**Problem details:**
Scan the listing that follows and report how many lines contain "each". Write the number alone.

**Entries provided:**

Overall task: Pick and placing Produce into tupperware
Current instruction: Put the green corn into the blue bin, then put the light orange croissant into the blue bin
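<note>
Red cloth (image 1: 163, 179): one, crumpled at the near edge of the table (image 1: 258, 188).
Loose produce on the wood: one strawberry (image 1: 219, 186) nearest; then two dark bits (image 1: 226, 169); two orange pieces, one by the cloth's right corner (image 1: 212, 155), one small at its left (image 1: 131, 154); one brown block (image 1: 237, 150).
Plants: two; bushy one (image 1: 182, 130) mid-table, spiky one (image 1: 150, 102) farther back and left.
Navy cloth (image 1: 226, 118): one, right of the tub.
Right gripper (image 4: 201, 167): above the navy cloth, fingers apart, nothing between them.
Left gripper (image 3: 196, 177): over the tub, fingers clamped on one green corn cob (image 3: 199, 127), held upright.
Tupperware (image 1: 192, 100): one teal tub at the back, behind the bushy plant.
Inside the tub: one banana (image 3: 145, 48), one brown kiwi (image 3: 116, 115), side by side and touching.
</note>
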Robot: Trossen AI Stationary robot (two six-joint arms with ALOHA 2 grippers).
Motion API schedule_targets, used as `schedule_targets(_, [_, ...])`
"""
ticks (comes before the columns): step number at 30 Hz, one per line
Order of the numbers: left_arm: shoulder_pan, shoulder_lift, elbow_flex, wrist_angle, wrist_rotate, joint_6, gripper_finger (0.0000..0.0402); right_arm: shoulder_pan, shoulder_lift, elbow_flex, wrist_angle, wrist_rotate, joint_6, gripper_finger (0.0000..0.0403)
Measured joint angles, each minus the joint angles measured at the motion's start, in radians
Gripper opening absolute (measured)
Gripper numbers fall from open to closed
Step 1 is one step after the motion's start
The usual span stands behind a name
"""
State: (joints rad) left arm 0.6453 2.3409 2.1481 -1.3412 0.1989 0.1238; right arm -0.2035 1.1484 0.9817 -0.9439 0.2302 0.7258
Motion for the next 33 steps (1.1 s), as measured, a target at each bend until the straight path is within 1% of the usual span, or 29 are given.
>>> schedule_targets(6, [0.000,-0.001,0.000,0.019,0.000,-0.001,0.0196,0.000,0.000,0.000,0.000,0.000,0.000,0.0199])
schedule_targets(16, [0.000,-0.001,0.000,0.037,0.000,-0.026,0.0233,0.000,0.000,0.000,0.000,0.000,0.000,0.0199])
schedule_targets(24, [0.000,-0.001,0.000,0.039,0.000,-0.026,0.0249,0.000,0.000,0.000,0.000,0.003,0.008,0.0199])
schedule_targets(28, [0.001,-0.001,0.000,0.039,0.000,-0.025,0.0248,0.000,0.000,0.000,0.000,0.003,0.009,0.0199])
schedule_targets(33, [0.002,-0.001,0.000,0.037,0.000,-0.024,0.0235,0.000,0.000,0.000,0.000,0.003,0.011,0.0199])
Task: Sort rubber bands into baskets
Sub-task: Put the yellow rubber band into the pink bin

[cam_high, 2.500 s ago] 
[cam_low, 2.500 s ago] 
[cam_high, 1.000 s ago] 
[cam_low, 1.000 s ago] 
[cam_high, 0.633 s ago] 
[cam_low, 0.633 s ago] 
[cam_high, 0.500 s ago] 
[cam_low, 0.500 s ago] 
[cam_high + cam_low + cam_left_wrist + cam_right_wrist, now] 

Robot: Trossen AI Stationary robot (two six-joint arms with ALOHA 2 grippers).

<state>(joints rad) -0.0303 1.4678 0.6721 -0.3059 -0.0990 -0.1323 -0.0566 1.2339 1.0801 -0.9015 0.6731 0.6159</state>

**Finished task:**
2